Fresh embryo transfer versus frozen embryo transfer



Recently, a few patients came in with some information from the internet with regards to frozen embryos transfers. These information suggested that Frozen embryo transfers has a higher pregnancy rates compared to fresh embryo transfers. Therefore, the patients requested to undergo the IVF cycle so that they can freeze all the embryos and have the embryos transfer back in later cycles.


This practice is not something new. With the vast improvement in freezing technology using a new technique called ‘vitrification’ or rapid freezing method, the survival rates of embryos after freezing and thawing is close to 95%. Therefore, in a reasonably good IVF cycle, apart from having 2 embryos to transfer back during the fresh cycle, majority of patients would have good number of embryos to be frozen which can be used during the next cycle. It is not unusual to find that if the patients did not manage to get pregnant during the fresh cycle, when they come back for frozen embryo cycle, the pregnancy rates are close to 80-90%. A recent study conducted at KL Fertility Centre which looked at success rates of fresh cycles and frozen cycles of all women under the age of 42 and the statistic showed a 1.4x higher pregnancy rates for frozen embryos transfers. There is also significant lower miscarriage rate whereby there is a 2.5x reduction of miscarriage.


This finding coincides with the recent paper published in Fertility & Sterility, one of the world leading medical journal in Fertility. This paper consists of a meta analysis of a few studies which looked at the pregnancy rates for Fresh embryo transfers versus Frozen embryo transfers and the result showed a significant higher pregnancy rate in Frozen embryo transfers and a lower miscarriage rate. The results favoring Frozen Embryos Transfers instead of fresh embryo transfer may be related to the adverse effects of Controlled Ovarian Hyperstimulation (the drugs we used to stimulate your eggs to grow) on endometrial receptivity (which is the term we used for how ready your womb to accept the embryo for implantation) , as well as the improved results that can be achieved with current cryopreservation methods (which is the rapid freezing method, or vitrification).  (Rogue M at el. Fresh embryo transfer versus frozen embryo transfer in in-vitro fertilization cycles: a systematic review and meta-analysis. Fertil Steril. 2013 Jan;99(1):156-62)


So, for those who have not been successful during the fresh cycle, please be reassured that when you come back for your frozen cycle, there is a higher chance of getting pregnant.

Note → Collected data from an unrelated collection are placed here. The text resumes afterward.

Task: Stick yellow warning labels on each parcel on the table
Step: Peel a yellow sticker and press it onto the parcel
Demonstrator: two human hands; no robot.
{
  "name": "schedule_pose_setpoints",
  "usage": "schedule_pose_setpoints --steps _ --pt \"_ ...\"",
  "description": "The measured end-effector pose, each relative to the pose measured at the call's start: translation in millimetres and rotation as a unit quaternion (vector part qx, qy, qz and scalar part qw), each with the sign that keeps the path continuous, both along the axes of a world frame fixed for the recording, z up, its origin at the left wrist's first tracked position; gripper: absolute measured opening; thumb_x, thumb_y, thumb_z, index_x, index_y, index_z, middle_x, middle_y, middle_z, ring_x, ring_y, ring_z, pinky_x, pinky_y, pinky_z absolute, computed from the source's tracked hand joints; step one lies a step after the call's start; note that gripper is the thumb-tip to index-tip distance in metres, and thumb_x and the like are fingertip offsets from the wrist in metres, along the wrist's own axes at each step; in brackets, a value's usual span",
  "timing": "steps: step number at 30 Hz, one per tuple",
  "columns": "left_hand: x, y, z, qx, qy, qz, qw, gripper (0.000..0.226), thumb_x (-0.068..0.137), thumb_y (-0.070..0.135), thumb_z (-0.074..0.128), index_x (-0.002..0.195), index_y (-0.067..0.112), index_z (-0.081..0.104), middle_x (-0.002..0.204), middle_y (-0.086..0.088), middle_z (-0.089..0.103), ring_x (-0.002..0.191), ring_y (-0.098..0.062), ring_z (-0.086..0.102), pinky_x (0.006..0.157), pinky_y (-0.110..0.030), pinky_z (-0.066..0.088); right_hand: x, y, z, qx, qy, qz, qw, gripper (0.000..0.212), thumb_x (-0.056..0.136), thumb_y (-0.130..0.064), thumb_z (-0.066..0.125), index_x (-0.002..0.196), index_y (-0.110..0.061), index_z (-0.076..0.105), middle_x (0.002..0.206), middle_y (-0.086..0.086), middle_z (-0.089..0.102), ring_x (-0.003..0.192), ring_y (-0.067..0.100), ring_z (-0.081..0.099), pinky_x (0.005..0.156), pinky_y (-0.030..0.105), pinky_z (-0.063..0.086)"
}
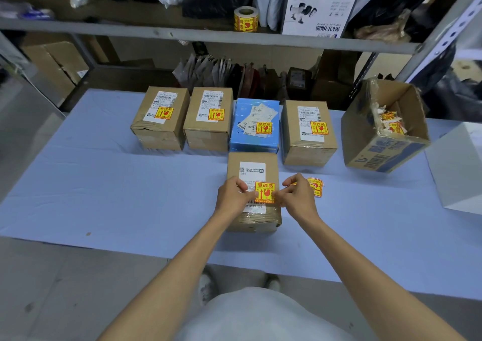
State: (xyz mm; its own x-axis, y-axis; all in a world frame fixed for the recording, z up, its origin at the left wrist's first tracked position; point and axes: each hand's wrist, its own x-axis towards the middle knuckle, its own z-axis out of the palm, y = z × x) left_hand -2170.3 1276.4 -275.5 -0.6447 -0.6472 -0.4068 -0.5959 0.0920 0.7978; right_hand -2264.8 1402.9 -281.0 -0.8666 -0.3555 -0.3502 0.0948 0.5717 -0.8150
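both hands, left (234,193) and right (297,194), arms outstretched, pinch a yellow label (264,192) against the near parcel (254,220).

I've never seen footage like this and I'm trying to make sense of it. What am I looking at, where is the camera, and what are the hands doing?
There is no machine here: a person wears one wide-angle camera on the head, looking down at their own bare arms. The left hand and right hand each pinch an edge of a yellow warning label over the near brown parcel. Whether it is pressed flat already is hard to tell. Behind it on the blue table cover stand four parcels in a row, three brown and one blue parcel, each already wearing a label. Spare labels lie right of the hands, an open carton holds peeled scraps, and a label roll sits on the shelf.
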Motion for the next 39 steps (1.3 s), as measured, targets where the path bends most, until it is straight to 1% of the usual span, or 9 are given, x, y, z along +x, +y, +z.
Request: schedule_pose_setpoints --steps 6,8,11,23,27,29,33,35,39 --pt "-1 1 -5 -0.036 -0.016 -0.01 0.999 0.029 0.076 0.019 0.078 0.082 0.016 0.05 0.101 0.002 0.056 0.094 -0.017 0.054 0.074 -0.036 0.051 -1 -3 -2 0.012 0.008 0.014 1.0 0.031 0.074 -0.004 0.074 0.081 -0.015 0.046 0.08 0.015 0.07 0.075 0.027 0.07 0.057 0.029 0.048" --pt "-2 1 -7 -0.047 -0.022 -0.011 0.999 0.029 0.075 0.019 0.078 0.081 0.016 0.05 0.1 0.001 0.057 0.092 -0.018 0.053 0.078 -0.039 0.053 -1 -4 -2 0.016 0.019 0.016 1.0 0.029 0.074 -0.003 0.073 0.079 -0.015 0.047 0.08 0.017 0.069 0.075 0.029 0.069 0.058 0.03 0.048" --pt "-2 1 -8 -0.06 -0.026 -0.012 0.998 0.03 0.074 0.019 0.079 0.078 0.017 0.049 0.1 -0.002 0.06 0.091 -0.02 0.056 0.077 -0.039 0.053 0 -6 -4 0.019 0.03 0.026 0.999 0.029 0.073 0.0 0.07 0.075 -0.016 0.046 0.078 0.018 0.068 0.076 0.031 0.068 0.063 0.035 0.052" --pt "-9 -3 -6 -0.125 -0.085 -0.072 0.986 0.033 0.074 0.028 0.078 0.082 0.016 0.049 0.099 -0.004 0.061 0.095 -0.023 0.058 0.065 -0.028 0.038 1 -14 -7 0.086 0.123 0.08 0.985 0.021 0.069 -0.001 0.069 0.074 -0.009 0.05 0.073 0.007 0.061 0.07 0.026 0.059 0.059 0.038 0.046" --pt "-4 -12 -5 -0.151 -0.087 -0.093 0.98 0.038 0.071 0.037 0.08 0.079 0.017 0.048 0.093 -0.003 0.063 0.087 -0.022 0.057 0.064 -0.029 0.036 5 -14 -7 0.153 0.21 0.125 0.958 0.021 0.074 -0.013 0.071 0.08 -0.011 0.051 0.08 0.006 0.064 0.076 0.027 0.058 0.061 0.04 0.047" --pt "-3 -13 -5 -0.15 -0.069 -0.106 0.981 0.034 0.07 0.034 0.081 0.079 0.02 0.052 0.088 -0.001 0.066 0.083 -0.021 0.059 0.064 -0.029 0.04 3 -9 -6 0.164 0.258 0.128 0.944 0.022 0.076 -0.018 0.072 0.084 -0.012 0.053 0.086 0.004 0.061 0.078 0.024 0.057 0.063 0.039 0.046" --pt "-3 -9 -6 -0.119 0.014 -0.131 0.984 0.015 0.07 0.025 0.08 0.077 0.024 0.067 0.069 0.002 0.066 0.076 -0.015 0.064 0.074 -0.034 0.053 -10 1 -11 0.069 0.21 0.15 0.964 0.014 0.078 -0.017 0.076 0.092 -0.017 0.072 0.094 0.001 0.066 0.08 0.016 0.058 0.069 0.036 0.051" --pt "-3 -8 -8 -0.129 0.015 -0.139 0.982 0.01 0.075 0.027 0.078 0.081 0.025 0.071 0.072 0.005 0.065 0.076 -0.012 0.062 0.074 -0.033 0.052 -11 3 -13 0.051 0.202 0.204 0.956 0.018 0.078 -0.018 0.076 0.096 -0.022 0.076 0.103 -0.004 0.066 0.091 0.016 0.055 0.075 0.037 0.051" --pt "-1 -13 -8 -0.151 -0.007 -0.137 0.979 0.009 0.076 0.03 0.077 0.084 0.027 0.074 0.084 0.008 0.069 0.081 -0.01 0.062 0.07 -0.028 0.047 -8 6 -15 0.114 0.276 0.277 0.913 0.025 0.085 -0.025 0.069 0.11 -0.024 0.073 0.125 -0.01 0.065 0.105 0.019 0.048 0.076 0.03 0.045"
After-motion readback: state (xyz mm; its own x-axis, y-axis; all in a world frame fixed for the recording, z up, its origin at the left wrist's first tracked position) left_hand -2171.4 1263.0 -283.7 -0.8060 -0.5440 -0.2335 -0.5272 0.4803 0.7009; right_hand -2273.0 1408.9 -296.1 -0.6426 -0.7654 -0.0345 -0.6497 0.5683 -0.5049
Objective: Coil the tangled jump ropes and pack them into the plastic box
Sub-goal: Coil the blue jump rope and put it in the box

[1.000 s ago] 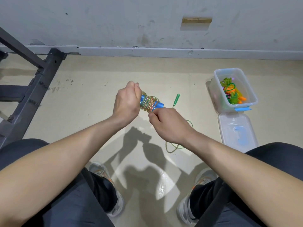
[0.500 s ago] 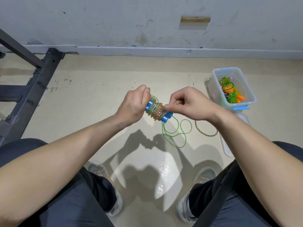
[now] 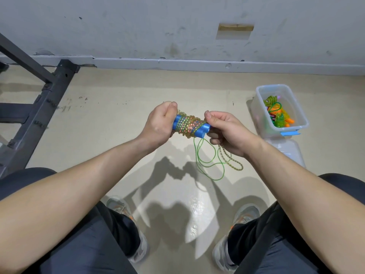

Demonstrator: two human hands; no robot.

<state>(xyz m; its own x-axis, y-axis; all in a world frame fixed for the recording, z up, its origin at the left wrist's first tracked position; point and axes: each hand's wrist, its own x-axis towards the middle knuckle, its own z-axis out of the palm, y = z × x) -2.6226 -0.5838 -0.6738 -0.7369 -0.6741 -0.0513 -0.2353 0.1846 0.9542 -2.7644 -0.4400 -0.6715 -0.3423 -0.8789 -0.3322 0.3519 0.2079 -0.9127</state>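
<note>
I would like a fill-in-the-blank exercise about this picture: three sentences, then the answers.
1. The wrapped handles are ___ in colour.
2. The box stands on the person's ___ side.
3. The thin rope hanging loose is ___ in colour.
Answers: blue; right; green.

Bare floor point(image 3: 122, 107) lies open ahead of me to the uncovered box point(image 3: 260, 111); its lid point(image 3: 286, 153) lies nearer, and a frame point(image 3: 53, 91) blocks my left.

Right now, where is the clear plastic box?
Head view: the clear plastic box stands on the floor at right, past the right hand, its lid lying just nearer.
</note>
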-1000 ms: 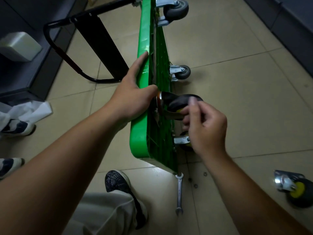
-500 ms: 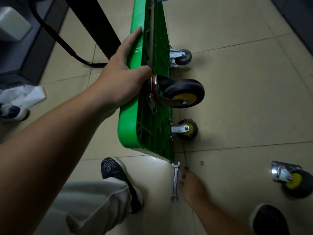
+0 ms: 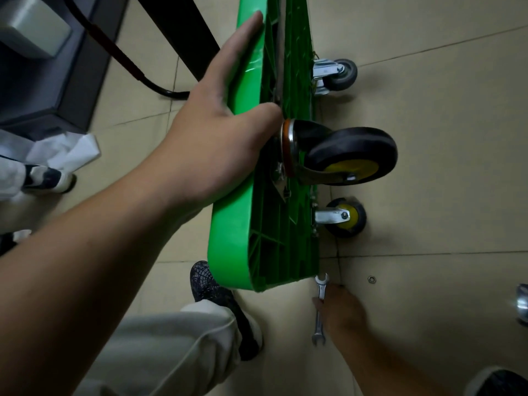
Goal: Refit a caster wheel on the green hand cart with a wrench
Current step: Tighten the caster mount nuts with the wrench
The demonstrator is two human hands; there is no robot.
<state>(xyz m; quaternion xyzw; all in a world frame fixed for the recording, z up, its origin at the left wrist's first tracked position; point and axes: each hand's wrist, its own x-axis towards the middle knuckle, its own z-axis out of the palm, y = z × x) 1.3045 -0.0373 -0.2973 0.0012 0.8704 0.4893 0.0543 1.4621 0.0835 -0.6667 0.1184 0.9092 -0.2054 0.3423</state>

Please do not beat yourselves up and turn the disappointment of the failed fresh cycle into a long-term grief. If you keep moving on, you will get there!!!!

Cumulative Pregnancy Rates for IVF




I absolutely LOVE to give my patients the news they wanted to hear. ” Yes, Madam XYZ, your pregnancy test is positive”, and I live on the thrills of having them laugh with tears of delights and relief. However, on the flip side of the coin, I HATE to give them the news they dreaded most, which is when the test result is negative.


This is the reality of IVF, you win some battles, and you lose some. We rejoice with the patients’ victories and we weep for their defeats.


For those battles that we lost, what is the next step forward?


We talked about the overall success rates of ONE IVF a few days ago and  we know for sure that if you have a good number of embryos from the result of ONE IVF, the chance of you getting pregnant with the subsequent Frozen embryo transfer is extremely likely, especially if you are under the age of 35. In fact, there is some evidence to suggest that Frozen embryo transfers yields a higher pregnancy rate compared to fresh embryos transfers

(Rogue M at al. Fresh embryo transfer versus frozen embryo transfer in in-vitro fertilization cycles: a systematic review and meta-analysis. Fertil Steril. 2013 Jan;99(1):156-62)

However, if you have no embryos frozen, what is your option?

This chart below showed a cumulative live IVF births from a study conducted in Australia.

This study looked at all the women under the age of 42, who are going through IVF.

The study revealed that the pregnancy rate is around 40% in this group of women after they completed their first cycle of IVF. For those women who did not get pregnant the first round and went on having the second round of IVF, there were another 20% who got pregnant after the second round. Therefore, by the 4th IVF cycle, around 80% of women would have achieved a live birth.


This statistic clearly shows that if you  persevere and keep moving on, chances of you getting pregnant by the end of the 4th IVF is around 80%.


Therefore, it is not unusual for Fertility doctors to encourage our patients to keep moving on because the statistics had clearly show us the evidence.